A carreira internacional do modelo baiano Pietro Baltazar parece se alongar sem limites pela Europa a fora. Duas semanas depois que o rapaz apareceu nas mídias sociais exibindo performances em Cannes, na Riviera Francesa, participando de uma produção para a prestigiada revista francesa “Vogue Homme”, novas fotos acabam de ser divulgadas. 

Desta vez as fotos de Pietro Baltazar foram divulgadas, ontem, pela agencia francesa “Next Models Paris”, mas sem detalhar o destino da produção. O que não quer dizer que tenha sido uns cliquezinhos à toa. São nada menos que fotos produzidas pela dupla estreladíssima formada por Matthieu Dortomb e Cynthia Dulau, ambos acostumados a assinar capaz de revistas do primeiro nível.

Pietro Baltazar já foi citado em algumas notas publicadas em Boa Terra, incluindo de produções feitas em Salvador. Além do cenário fashion ele ficou conhecido na ferveção do show business por participar de produções ao lado das cantoras Anitta Machado e Pabllo Vittar. 

Turbante de Tereza Paim na tarde do Grande Premio  

A restauratrice baiana Tereza Paim dispensou o mais tradicional acessório da realeza e, em vez de usar chapéu, foi para a tarde elegante do “Grande Prêmio Brasil” usando um turbante colorido. Mais o importante é que não destoou do dress code quase obrigatório para as mulheres que vão à principal corrida de cavalos do país, disputada no Hipódromo da Gávea, do Rio de Janeiro.

Afinal a dona do restaurante “Casa da Tereza”’, de Salvador, estava no local como convidada especial do chef acreano Deocleciano Brito para compor a equipe de alta gastronomia. Ao lado deles, também as chefes Monica Rangel do badalado “Gosto com Gosto”, e Daniela Martins do estrelado “Lá em Casa” de Belém do Pará.
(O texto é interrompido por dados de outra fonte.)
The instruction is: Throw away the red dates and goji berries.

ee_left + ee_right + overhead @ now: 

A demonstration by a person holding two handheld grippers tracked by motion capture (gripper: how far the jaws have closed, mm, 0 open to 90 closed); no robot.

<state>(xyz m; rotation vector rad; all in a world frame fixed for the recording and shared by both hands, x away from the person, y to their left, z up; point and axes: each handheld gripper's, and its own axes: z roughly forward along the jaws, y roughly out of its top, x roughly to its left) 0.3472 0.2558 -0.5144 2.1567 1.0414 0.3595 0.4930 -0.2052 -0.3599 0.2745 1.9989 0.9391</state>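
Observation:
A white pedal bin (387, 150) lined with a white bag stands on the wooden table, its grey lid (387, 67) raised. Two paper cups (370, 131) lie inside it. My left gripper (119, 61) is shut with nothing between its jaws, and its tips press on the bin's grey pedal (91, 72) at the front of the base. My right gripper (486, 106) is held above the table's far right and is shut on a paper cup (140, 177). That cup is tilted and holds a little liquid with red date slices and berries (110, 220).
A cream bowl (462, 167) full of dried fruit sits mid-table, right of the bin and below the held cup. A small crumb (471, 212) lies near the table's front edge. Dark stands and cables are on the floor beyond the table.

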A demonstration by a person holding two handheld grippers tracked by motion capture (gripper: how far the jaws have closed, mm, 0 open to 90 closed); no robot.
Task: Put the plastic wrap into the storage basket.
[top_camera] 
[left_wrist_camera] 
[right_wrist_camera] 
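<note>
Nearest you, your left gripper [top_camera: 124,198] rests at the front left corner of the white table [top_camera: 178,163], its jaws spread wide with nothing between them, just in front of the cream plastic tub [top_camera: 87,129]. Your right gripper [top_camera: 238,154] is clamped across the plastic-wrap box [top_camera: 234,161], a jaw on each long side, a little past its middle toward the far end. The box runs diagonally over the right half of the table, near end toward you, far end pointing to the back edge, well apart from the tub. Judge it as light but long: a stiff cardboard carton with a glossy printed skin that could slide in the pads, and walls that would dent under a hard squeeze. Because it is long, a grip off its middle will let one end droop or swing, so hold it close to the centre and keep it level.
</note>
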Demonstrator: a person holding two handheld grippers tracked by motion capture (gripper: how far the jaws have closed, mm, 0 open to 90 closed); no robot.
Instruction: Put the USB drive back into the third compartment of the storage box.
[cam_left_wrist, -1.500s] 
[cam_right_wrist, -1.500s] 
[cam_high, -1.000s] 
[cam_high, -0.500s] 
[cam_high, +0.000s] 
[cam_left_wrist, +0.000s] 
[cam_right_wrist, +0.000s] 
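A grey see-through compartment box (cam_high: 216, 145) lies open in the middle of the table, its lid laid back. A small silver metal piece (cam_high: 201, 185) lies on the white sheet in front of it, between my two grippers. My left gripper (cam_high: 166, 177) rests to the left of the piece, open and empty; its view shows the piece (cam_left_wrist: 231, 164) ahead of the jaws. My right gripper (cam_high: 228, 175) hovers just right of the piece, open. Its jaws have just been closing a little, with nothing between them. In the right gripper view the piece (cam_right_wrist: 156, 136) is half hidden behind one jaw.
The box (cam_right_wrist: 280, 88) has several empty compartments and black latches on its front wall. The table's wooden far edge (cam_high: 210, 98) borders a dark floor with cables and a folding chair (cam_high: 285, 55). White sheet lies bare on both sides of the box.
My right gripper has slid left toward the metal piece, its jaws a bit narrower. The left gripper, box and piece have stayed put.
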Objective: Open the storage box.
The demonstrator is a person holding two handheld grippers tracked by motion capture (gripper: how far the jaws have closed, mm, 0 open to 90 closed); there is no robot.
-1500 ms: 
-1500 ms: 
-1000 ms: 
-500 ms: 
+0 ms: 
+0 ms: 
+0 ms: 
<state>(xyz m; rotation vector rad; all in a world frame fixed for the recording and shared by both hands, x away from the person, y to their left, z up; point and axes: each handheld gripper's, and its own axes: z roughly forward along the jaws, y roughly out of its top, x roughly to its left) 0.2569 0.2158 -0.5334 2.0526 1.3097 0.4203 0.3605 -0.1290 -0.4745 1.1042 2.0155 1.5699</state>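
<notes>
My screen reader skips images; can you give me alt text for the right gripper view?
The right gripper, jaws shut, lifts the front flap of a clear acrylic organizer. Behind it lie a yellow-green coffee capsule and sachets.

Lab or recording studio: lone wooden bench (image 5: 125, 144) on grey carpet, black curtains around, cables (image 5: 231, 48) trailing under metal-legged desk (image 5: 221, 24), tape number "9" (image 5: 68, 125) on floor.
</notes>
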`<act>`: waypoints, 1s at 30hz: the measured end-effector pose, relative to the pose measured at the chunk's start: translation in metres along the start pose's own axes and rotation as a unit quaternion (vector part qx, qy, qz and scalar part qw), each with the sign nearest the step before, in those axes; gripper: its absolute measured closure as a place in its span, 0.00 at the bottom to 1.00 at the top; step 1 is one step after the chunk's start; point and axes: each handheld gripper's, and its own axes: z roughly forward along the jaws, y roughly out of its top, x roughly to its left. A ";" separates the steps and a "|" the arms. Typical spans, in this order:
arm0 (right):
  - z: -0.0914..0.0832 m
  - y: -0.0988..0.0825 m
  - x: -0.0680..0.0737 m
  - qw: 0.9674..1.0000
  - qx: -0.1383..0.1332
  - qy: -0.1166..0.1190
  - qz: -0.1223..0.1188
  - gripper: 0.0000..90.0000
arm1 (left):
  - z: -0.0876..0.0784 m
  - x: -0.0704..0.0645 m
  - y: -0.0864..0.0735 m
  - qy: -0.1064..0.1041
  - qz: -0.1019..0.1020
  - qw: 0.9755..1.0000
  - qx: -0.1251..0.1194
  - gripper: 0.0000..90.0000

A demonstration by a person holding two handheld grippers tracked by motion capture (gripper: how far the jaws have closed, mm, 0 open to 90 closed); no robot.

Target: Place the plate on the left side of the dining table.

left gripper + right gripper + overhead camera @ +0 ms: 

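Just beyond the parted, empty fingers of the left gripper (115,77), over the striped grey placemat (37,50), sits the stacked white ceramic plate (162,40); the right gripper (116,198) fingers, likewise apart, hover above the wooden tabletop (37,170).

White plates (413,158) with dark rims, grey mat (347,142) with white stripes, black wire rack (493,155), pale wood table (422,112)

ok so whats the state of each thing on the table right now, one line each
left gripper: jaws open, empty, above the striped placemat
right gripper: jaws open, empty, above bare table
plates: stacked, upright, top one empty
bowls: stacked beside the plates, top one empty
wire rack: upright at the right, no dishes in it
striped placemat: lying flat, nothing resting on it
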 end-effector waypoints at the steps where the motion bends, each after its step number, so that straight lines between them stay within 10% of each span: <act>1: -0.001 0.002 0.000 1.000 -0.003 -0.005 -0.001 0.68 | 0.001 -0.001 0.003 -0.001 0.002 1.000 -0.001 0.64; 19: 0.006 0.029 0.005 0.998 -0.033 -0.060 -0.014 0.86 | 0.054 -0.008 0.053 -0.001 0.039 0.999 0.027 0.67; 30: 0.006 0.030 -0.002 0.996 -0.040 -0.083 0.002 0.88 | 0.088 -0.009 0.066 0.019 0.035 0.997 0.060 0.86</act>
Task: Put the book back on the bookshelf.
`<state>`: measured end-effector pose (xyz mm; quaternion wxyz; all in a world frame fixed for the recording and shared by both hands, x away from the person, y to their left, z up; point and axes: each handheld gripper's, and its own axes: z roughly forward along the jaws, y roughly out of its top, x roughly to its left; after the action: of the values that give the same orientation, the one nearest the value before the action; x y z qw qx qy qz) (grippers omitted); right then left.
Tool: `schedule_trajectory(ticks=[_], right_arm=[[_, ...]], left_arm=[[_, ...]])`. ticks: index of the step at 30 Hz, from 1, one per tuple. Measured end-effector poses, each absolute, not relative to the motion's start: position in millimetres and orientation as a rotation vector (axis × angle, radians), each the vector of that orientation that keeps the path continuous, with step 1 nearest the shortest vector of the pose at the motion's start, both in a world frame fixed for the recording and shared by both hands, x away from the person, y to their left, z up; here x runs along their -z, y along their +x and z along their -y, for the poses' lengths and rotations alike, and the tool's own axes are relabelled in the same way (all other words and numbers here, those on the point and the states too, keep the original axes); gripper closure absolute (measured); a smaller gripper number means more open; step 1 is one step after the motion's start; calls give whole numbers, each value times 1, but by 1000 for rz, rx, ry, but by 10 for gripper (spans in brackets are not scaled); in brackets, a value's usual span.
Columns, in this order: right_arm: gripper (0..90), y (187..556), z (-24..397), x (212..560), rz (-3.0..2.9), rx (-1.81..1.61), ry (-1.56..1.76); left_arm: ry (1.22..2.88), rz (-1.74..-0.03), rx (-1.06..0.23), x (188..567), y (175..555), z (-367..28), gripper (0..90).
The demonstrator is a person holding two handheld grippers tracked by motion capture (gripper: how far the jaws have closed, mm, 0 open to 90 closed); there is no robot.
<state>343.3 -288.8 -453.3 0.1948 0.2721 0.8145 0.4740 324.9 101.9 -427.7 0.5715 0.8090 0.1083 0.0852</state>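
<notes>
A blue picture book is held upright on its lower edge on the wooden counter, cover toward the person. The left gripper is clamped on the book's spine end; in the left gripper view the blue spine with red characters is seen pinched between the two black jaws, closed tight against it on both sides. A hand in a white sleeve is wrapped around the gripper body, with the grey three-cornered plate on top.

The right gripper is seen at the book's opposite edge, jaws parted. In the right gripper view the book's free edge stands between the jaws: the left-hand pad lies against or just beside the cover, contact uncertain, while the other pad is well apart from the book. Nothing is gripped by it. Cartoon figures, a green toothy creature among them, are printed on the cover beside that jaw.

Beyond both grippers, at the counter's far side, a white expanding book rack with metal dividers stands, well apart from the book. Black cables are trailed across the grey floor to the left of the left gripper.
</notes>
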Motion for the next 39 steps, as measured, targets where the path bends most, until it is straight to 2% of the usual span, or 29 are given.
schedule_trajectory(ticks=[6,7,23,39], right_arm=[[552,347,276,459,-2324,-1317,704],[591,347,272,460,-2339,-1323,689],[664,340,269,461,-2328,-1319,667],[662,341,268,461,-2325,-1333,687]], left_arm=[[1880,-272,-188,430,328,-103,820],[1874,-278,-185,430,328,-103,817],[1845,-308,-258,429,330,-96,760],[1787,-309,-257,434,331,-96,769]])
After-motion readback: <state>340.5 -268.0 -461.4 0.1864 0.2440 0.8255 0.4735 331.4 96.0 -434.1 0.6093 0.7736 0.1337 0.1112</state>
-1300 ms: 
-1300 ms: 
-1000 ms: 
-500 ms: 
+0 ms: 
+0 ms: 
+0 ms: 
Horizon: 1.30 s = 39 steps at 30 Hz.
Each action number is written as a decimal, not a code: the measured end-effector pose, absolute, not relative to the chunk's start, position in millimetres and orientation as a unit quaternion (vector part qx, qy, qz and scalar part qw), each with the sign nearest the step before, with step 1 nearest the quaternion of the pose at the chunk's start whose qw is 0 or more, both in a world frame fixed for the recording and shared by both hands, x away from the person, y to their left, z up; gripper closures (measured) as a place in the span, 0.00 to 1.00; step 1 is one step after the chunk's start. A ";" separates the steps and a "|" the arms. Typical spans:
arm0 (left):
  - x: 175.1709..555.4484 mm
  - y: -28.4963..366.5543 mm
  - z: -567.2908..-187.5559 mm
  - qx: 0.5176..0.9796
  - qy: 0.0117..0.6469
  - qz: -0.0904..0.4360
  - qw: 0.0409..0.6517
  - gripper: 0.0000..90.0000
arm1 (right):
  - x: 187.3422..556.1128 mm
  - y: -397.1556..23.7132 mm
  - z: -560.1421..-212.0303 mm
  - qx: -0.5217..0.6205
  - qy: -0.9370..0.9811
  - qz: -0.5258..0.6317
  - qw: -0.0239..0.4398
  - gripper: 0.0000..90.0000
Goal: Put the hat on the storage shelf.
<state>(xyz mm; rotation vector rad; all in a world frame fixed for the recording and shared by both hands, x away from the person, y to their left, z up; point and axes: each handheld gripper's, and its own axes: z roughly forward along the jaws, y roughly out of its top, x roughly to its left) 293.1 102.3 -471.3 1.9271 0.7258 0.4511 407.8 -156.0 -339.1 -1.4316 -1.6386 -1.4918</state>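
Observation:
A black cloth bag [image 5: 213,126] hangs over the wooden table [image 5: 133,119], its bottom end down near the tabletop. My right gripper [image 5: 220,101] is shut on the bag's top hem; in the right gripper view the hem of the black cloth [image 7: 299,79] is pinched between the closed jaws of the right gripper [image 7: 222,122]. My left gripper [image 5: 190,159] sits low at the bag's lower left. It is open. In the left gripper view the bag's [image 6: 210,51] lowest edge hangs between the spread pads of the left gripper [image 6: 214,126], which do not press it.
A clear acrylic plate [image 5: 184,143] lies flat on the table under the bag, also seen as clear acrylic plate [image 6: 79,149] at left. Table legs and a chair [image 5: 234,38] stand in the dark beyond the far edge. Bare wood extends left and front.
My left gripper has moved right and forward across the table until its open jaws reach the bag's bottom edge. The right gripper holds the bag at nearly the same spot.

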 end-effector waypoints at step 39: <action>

Ação social inspirada na Bahia, levada a debate no Vaticano 

Nem só de danças, batuques e agitos populares vive a cultura popular surgida em Salvador. O baiano José Virgílio Leal de Figueiredo migrou de trabalhos com estrelas do show business nacional que desenvolveu quando morada na Bahia, para ações de amparo sociais depois de se mudar para o litoral paulista e se tornar líder comunitário, agora é uma referencia nacional em idéias para combater a fome. E participa de debates programados sobre o assunto, no Vaticano, a partir do dia 27.

Formado em administração de empresas em Salvador, José Virgilio começou a vida profissional em atuações junto a entidades culturais de Salvador, como a “Escola Criativa Olodum”’ do “Grupo Olodum”, de Salvador, e trabalhou na produção de cantores famosos, como Gilberto Gil e Ivete Sangalo. A mudança para São Paulo o levou a atuar na área social, como líder comunitário em Santos, onde criou o ”Projeto Arte do Dique”, na região do “Dique da Vila Gilda”.